Why am I getting inf or nan likelihood?

Initial evaluation results:
p_stickbreaking__ -1.50
z -2999.21
mu -26.74
sigma -12760002.76
Y_obs -inf
Name: Log-probability of test_point, dtype: float64

how to understand where is the mistake?

Hi @asya,

Can you share the model? It’s not possible to give you feedback with the error message alone.

okay, so I’m just trying things
the model might be a complete bullshit, but I just would like to understand where is a mistake in my logic :slight_smile:

with gmm:

# Prior over z
p = pm.Dirichlet('p', a=np.array([1.]*K))

# z is the component that the data point is being sampled from
z = pm.Categorical('z', p=p, shape=N)

# Gamma prior
mu = pm.Gamma('mu', 1, 5, shape=K, testval=[1000,1500,2000] )
sigma = pm.Gamma('sigma', 1, 4, shape=K, testval=[1000,1500,2000])

# Beta likelihood
Y_obs = pm.Beta('Y_obs', alpha=mu[z], beta=sigma[z], observed=y)

and sampling:

with gmm:

# sampling algorithms
step1 = pm.NUTS(vars=[p, mu, sigma])
step2 = pm.CategoricalGibbsMetropolis(vars=[z])

trace = pm.sample(draws=3000, step=[step1, step2])

Are you sure your observed data is valid for a Beta likelihood? Are all observed values between 0 and 1?

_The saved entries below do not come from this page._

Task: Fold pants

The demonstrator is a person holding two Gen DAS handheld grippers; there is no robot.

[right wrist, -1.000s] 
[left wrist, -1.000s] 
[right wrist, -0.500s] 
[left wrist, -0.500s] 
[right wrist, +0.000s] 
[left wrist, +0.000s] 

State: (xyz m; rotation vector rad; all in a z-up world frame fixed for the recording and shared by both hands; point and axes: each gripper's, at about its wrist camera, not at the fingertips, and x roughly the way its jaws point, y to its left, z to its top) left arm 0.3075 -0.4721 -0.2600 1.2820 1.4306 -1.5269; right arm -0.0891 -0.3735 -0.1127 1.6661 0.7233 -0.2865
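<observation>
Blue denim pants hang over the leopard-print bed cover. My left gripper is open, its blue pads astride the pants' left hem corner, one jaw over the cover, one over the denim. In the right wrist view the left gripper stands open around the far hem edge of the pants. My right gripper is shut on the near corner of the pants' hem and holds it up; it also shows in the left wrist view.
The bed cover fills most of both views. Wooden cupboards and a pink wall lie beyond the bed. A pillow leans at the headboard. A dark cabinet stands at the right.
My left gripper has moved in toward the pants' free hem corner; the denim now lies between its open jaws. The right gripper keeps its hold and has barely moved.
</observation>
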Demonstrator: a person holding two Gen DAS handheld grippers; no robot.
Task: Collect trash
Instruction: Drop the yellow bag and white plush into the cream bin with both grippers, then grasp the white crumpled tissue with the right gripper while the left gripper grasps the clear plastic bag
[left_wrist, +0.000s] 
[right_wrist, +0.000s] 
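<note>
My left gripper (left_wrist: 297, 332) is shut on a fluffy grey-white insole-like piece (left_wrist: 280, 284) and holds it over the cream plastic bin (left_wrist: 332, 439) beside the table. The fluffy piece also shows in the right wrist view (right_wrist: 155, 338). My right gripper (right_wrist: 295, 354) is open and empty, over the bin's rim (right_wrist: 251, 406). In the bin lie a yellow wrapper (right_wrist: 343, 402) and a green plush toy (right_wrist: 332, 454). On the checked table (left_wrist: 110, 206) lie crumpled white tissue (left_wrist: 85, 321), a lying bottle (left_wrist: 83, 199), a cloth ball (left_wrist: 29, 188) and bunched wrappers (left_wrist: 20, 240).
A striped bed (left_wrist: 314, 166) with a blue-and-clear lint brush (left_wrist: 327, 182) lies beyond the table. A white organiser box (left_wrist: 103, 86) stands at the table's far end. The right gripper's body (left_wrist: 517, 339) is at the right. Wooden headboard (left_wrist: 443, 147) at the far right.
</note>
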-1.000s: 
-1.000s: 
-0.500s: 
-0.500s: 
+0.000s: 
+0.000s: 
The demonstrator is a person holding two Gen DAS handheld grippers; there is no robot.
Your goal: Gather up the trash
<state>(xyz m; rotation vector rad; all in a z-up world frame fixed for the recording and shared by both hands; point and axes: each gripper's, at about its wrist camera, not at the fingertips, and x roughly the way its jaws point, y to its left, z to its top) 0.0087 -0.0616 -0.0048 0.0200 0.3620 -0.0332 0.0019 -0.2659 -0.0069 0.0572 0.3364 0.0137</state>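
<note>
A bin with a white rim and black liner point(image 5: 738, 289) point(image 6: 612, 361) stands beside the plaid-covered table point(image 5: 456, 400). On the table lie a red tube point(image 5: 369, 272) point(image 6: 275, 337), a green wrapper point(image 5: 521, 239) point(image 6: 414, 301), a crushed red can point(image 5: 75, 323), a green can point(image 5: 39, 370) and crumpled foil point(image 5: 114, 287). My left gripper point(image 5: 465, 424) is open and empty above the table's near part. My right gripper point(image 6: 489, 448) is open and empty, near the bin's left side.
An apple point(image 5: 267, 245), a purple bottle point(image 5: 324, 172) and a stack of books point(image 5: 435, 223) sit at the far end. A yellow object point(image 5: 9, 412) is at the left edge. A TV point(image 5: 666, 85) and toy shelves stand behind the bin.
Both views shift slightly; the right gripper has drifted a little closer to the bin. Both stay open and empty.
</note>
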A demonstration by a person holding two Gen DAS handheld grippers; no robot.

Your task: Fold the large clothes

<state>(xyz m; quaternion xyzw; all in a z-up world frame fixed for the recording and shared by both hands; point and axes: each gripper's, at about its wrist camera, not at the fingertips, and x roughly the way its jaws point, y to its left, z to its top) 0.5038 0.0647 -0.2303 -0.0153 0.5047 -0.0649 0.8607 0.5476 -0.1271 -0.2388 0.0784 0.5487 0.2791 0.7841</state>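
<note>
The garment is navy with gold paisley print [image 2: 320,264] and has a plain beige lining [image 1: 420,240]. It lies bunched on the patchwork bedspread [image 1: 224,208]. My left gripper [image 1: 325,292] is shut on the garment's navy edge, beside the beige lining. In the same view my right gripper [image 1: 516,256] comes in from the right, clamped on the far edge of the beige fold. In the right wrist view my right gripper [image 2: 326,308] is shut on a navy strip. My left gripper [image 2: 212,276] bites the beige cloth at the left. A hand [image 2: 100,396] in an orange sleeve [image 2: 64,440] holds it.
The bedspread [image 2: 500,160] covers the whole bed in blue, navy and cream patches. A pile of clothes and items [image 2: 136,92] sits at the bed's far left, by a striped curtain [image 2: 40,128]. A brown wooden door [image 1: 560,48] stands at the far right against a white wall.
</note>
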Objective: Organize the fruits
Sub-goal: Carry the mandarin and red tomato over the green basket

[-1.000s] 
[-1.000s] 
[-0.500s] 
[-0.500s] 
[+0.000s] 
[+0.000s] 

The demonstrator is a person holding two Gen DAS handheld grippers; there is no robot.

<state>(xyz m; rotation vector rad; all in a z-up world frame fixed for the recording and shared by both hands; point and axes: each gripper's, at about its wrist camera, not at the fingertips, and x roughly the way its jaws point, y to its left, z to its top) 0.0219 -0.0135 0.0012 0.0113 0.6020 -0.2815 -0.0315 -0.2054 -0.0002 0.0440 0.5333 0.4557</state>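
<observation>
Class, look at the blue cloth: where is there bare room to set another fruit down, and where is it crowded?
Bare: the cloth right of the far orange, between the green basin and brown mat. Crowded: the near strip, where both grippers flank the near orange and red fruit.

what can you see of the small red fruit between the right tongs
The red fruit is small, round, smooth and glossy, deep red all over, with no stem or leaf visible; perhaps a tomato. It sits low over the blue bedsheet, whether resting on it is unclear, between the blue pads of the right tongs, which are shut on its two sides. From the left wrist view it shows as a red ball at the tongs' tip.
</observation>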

Besides that, I am not sure how the z is supposed to work. What distinguishes z=0 from z=1 or z=2?

Yes, all values the array are in between 0 and 1. I checked with scipy that each vector in this array has mostly beta distribution before scaling from 0 to 1, and after it is either weibull, norm, genextreme or gamma distribution

z is sampling from categorical distribution with probability p, which is taken from dirichlet (with currently all alphas equals 1 - as I’m not sure what alphas to put here)

The use of a categorical random variable for indexing could be cause of trouble.

The problem is that the gradient if the likelihood changes depending on the value of z. This means that the computation graph depends on z and that’s a problem.

If you really need to define your model like that, you’ll have to dig into how switch/ifelse works in Theano. Or use a different distribution.
I never did something like this myself…

what could be a more usual choice for random variable distribution if not dirichlet to categorical?

I think mathematically your model (including the distributions) is fine.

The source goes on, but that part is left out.